If you are very sure you know what you are doing, please
specify the forcemanual flag.
$ echo $?
255
{code}
Also checked the other two state-changing ops (transitionToStandby and
failover) and they yielded the same error message.
- I verified that {{-getServiceState}} and {{-checkHealth}} continue to work.
- I verified that the -forceManual flag worked:
{code}
$ ./bin/hdfs haadmin -transitionToStandby -forcemanual nn1
12/04/09 16:12:38 WARN ha.HAAdmin: Proceeding with manual HA state management
even though
automatic failover is enabled for NameNode at todd-w510/127.0.0.1:8021
{code}
(also for -transitionToActive and -failover)
- Verified that {{start-dfs.sh}} starts the ZKFCs on both of my configured NNs
when auto-HA is enabled. Also verified {{stop-dfs.sh}} stops the ZKFCs.
Discovered trivial bug HDFS-3234 here.
----
Next, I modified my config to set the auto failover flag to false.

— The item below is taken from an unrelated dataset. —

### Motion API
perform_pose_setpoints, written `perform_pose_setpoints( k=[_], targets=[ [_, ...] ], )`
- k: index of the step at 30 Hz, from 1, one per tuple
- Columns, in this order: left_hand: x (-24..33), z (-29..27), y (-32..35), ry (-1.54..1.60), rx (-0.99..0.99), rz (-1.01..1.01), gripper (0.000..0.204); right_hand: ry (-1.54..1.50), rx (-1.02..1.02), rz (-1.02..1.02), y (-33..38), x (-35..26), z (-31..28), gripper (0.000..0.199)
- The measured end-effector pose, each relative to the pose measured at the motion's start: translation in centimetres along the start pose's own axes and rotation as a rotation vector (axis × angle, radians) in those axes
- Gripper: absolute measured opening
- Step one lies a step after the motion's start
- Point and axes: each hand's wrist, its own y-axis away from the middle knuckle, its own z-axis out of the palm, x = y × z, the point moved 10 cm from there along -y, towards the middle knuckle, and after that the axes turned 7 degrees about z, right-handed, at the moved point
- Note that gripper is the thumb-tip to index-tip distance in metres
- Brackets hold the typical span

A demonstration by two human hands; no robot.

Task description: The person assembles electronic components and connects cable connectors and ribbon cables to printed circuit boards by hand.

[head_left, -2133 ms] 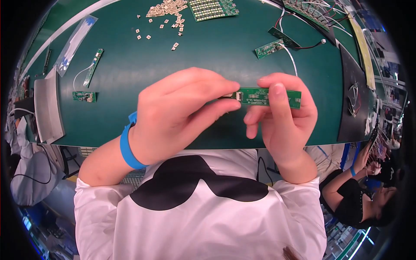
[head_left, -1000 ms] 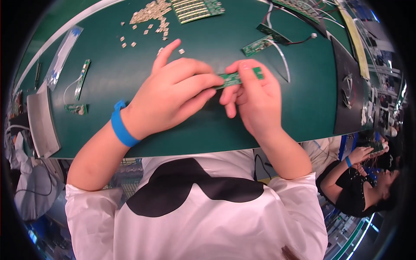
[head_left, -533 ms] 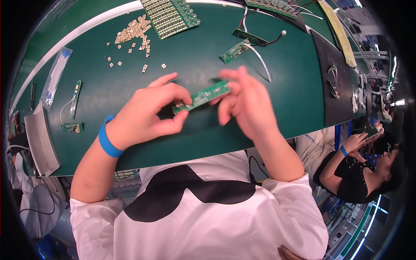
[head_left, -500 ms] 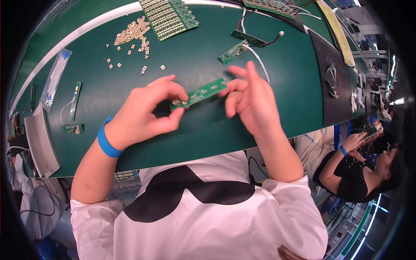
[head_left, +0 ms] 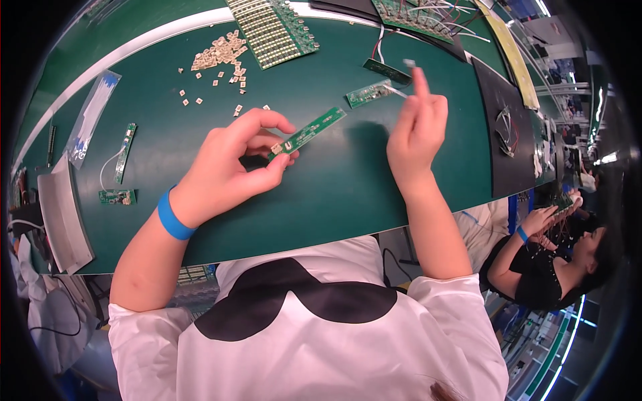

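Note:
My left hand (head_left: 231, 157) pinches a narrow green circuit board (head_left: 319, 127) by its lower end, beside a small pale connector. The board tilts up to the right above the table. My right hand (head_left: 418, 130) is raised to the right of it, index finger stretched out and the other fingers partly curled. Its fingertip is close to a small white plug (head_left: 408, 63); whether they touch I cannot tell. Beside this hand lie a second green circuit board (head_left: 368, 94) with a white wire and a dark narrow board (head_left: 386, 71) with wires.
A heap of small pale connectors (head_left: 219, 52) lies at the back left, beside a large panel of boards (head_left: 271, 33). Two small wired boards (head_left: 124, 154) and a plastic bag (head_left: 97, 117) are at left. A black mat (head_left: 505, 87) covers the right side. A co-worker (head_left: 542, 260) sits at right.
My right hand has moved away from the held board, up and right toward the wired boards. The left hand keeps the board, now turned more steeply. The view has shifted slightly.

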Motion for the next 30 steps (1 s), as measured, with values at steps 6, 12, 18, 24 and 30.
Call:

- verified that start-dfs.sh doesn't try to start ZKFCs.
- verified that if I try to start a ZKFC, it bails:
{code}
12/04/09 16:19:12 INFO tools.DFSZKFailoverController: Failover controller
configured for NameNode nameserviceId1.nn2
12/04/09 16:19:12 FATAL ha.ZKFailoverController: Automatic failover is not
enabled for NameNode at todd-w510/127.0.0.1:8022. Please ensure that automatic
failover is enabled in the configuration before running the ZK failover
controller.
{code}
- verified that the haadmin commands all function without any {{-forcemanual}}
flag specified.
> Auto-HA: add a config to enable auto-HA, which disables manual FC
> -----------------------------------------------------------------
>
> Key: HADOOP-8247
> URL: https://issues.apache.org/jira/browse/HADOOP-8247
> Project: Hadoop Common
> Issue Type: Improvement
> Components: auto-failover, ha
> Affects Versions: Auto Failover (HDFS-3042)
> Reporter: Todd Lipcon
> Assignee: Todd Lipcon
> Attachments: hadoop-8247.txt, hadoop-8247.txt, hadoop-8247.txt,
> hadoop-8247.txt
>
>
> Currently, if automatic failover is set up and running, and the user uses the
> "haadmin -failover" command, he or she can end up putting the system in an
> inconsistent state, where the state in ZK disagrees with the actual state of
> the world. To fix this, we should add a config flag which is used to enable
> auto-HA. When this flag is set, we should disallow use of the haadmin command
> to initiate failovers. We should refuse to run ZKFCs when the flag is not
> set. Of course, this flag should be scoped by nameservice.
--
This message is automatically generated by JIRA.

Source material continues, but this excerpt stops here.